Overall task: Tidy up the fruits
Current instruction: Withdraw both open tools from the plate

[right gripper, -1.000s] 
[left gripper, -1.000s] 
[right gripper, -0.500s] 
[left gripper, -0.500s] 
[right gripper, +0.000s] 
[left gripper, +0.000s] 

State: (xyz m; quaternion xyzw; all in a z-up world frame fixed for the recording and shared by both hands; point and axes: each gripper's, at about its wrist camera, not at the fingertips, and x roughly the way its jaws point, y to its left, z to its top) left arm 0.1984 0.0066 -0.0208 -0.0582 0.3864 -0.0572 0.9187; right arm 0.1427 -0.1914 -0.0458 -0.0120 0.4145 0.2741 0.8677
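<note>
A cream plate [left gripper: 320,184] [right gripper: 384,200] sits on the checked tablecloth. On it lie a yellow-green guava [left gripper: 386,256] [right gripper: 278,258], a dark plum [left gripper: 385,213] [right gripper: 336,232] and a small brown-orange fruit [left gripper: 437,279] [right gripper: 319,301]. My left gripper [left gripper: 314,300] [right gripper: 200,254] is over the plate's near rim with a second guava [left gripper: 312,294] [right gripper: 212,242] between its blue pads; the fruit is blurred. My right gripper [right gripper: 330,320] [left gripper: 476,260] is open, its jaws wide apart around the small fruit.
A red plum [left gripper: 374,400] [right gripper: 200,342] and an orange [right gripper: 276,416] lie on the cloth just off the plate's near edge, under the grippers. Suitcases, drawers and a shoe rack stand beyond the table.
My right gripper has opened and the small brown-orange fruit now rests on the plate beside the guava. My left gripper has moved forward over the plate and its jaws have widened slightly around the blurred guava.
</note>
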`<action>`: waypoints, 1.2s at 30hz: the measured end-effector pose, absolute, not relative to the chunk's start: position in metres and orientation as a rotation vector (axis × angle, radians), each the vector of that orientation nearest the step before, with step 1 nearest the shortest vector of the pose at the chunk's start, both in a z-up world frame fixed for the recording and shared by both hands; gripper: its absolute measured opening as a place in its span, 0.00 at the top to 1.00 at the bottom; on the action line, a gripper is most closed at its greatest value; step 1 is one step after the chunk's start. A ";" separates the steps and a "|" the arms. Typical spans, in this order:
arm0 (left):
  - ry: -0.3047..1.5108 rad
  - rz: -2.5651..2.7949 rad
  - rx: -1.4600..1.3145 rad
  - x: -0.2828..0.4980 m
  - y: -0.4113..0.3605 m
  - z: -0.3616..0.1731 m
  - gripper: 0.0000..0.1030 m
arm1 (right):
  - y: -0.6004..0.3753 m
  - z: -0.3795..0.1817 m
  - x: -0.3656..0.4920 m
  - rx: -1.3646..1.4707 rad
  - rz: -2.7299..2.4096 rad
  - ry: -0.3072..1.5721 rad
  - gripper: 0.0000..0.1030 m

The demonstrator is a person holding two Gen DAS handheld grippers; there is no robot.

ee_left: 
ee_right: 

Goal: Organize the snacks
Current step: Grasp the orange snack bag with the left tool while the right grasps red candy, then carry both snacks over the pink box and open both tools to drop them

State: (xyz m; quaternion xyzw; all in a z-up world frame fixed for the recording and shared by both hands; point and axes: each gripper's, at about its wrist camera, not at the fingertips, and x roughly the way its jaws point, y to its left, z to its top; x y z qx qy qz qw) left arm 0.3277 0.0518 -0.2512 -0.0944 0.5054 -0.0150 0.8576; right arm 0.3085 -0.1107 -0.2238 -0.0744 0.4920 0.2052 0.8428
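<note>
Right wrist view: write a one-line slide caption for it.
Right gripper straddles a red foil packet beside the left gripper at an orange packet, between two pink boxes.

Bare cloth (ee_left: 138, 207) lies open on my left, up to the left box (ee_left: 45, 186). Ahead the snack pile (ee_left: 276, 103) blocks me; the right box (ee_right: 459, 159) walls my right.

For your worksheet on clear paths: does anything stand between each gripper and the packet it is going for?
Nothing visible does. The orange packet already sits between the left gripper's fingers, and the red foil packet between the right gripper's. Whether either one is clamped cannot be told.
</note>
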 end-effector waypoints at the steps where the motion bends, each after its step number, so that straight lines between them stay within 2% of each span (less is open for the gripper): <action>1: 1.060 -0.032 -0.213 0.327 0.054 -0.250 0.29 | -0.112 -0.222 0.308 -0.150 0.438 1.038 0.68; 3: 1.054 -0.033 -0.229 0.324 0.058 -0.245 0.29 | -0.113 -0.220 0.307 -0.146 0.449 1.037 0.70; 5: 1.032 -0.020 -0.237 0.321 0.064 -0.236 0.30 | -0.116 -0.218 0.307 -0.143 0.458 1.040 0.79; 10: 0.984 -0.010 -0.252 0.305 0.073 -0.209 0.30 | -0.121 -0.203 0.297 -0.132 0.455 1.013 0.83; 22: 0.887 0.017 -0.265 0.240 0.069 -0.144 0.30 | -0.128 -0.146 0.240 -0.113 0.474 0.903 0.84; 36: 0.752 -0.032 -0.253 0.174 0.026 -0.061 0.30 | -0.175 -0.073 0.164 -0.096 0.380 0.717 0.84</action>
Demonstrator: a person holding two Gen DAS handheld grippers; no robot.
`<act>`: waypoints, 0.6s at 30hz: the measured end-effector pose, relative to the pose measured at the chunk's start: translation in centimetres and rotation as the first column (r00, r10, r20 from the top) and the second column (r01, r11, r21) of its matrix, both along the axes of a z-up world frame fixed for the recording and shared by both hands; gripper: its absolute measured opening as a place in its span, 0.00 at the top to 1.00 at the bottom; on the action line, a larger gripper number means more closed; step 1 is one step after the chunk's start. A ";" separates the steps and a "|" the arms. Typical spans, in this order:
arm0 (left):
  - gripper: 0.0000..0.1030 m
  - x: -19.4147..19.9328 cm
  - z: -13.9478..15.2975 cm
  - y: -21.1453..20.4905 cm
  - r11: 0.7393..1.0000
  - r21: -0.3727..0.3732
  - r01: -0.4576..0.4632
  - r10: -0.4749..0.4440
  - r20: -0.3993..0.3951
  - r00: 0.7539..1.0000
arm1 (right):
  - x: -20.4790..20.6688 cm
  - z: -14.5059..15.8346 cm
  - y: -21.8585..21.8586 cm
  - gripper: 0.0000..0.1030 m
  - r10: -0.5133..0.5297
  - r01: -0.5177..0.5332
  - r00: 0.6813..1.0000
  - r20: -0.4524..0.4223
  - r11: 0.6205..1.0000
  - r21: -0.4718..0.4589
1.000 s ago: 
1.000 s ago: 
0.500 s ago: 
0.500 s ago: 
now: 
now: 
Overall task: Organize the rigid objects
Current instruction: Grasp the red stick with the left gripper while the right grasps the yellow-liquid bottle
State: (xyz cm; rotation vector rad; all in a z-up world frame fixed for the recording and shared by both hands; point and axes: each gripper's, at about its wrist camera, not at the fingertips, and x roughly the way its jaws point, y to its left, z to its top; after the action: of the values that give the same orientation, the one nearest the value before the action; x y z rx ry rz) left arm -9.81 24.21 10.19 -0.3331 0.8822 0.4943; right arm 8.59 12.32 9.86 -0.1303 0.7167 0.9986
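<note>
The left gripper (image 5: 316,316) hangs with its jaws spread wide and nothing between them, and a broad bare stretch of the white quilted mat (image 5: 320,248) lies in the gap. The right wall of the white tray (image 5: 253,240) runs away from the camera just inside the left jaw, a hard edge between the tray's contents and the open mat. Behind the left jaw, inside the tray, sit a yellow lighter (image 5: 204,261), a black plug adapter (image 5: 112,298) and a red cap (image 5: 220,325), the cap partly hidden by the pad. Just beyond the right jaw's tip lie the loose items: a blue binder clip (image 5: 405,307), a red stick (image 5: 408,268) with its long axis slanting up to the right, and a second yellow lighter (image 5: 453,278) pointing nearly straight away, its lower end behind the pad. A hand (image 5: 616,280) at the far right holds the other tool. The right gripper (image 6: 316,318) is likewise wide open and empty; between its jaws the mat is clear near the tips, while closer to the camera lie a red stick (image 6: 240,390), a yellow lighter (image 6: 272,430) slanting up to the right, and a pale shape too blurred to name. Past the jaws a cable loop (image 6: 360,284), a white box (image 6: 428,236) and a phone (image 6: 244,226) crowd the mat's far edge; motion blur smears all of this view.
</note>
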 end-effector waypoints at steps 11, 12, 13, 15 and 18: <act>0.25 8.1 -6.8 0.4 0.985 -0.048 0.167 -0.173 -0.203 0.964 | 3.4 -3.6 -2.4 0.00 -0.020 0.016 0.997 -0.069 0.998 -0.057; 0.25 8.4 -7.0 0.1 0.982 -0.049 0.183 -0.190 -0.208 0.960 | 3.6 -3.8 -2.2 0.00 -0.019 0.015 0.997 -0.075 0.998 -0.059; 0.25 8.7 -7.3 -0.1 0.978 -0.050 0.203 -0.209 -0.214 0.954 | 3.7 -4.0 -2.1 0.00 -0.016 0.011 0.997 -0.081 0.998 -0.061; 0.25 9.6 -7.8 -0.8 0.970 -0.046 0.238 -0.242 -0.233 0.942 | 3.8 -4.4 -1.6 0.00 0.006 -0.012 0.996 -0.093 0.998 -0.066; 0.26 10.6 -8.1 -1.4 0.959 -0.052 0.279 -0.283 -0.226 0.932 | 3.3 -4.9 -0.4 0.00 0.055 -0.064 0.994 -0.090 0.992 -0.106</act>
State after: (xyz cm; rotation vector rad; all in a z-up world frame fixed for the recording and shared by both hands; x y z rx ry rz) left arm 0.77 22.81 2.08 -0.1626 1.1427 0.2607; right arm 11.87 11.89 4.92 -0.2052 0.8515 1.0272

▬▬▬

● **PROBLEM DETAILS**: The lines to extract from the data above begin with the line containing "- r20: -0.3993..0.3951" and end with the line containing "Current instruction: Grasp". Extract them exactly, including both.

● **THE ANSWER**:
  - r20: -0.3993..0.3951
  - r00: 0.7539..1.0000
arm1 (right):
  - x: -20.4790..20.6688 cm
  - z: -14.5059..15.8346 cm
  - y: -21.8585..21.8586 cm
  - gripper: 0.0000..0.1030 m
  - r10: -0.5133..0.5297
  - r01: -0.5177..0.5332
  - r00: 0.6813..1.0000
  - r20: -0.4524..0.4223
  - r11: 0.6205..1.0000
  - r21: -0.4718..0.4589
1.000 s ago: 
1.000 s ago: 
0.500 s ago: 
0.500 s ago: 
now: 
now: 
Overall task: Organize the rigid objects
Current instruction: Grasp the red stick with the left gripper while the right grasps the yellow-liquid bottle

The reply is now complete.